- ABOUT THIS EXERCISE -
A faithful, picture-free copy of the listing below is required.

SOURCE MATERIAL START

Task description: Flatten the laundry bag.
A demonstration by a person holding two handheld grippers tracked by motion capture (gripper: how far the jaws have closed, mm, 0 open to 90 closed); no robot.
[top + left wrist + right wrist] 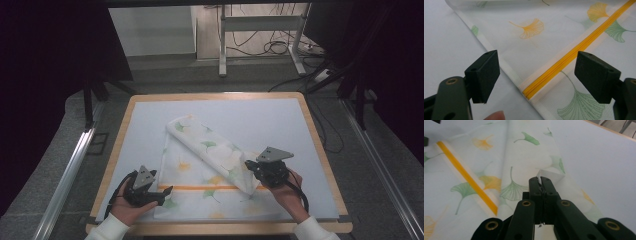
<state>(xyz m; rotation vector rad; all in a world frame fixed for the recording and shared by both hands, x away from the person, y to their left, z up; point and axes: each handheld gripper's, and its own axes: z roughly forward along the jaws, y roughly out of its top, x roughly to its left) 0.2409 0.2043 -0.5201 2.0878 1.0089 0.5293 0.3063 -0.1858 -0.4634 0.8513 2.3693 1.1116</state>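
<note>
Cloth (pixel 210 170) covers the table (pixel 280 120); right tool (pixel 540 181) pinches its folded edge, left tool (pixel 536 75) spread astride the yellow stripe (pixel 574 52).

The table (pixel 310 150) is evenly and softly lit from above, its pale top bright against dark, almost black surroundings at the far left and right of the high view, and the grippers cast only faint shadows there. That view is small and a little soft, with the floor rails bending slightly outward near the edges. In the left gripper view the cloth (pixel 544 50) is sharp in mid-frame while the near jaws and a fingertip are blurred; the right gripper view is washed-out and hazy, its far cloth soft, with dull sheen on the black jaws.
</note>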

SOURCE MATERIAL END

- ANSWER SECTION -
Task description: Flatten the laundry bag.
A demonstration by a person holding two handheld grippers tracked by motion capture (gripper: how far the jaws have closed, mm, 0 open to 90 closed); no robot.
[top + left wrist + right wrist] 
<state>(xyz m; rotation vector rad; all in a world frame fixed for the recording and shared by both hands, x away from the person, y to their left, z up; point and axes: each handheld gripper's, and its own axes: z roughly forward along the jaws, y roughly out of its top, x roughly to its left) 0.2409 0.2043 -0.5201 2.0878 1.0089 0.5293 0.3063 -0.1858 -0.4634 0.8513 2.3693 1.1116</state>
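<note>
Cloth (pixel 210 170) covers the table (pixel 280 120); right tool (pixel 540 181) pinches its folded edge, left tool (pixel 536 75) spread astride the yellow stripe (pixel 574 52).

The table (pixel 310 150) is evenly and softly lit from above, its pale top bright against dark, almost black surroundings at the far left and right of the high view, and the grippers cast only faint shadows there. That view is small and a little soft, with the floor rails bending slightly outward near the edges. In the left gripper view the cloth (pixel 544 50) is sharp in mid-frame while the near jaws and a fingertip are blurred; the right gripper view is washed-out and hazy, its far cloth soft, with dull sheen on the black jaws.
</note>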

Nothing further is required of the output.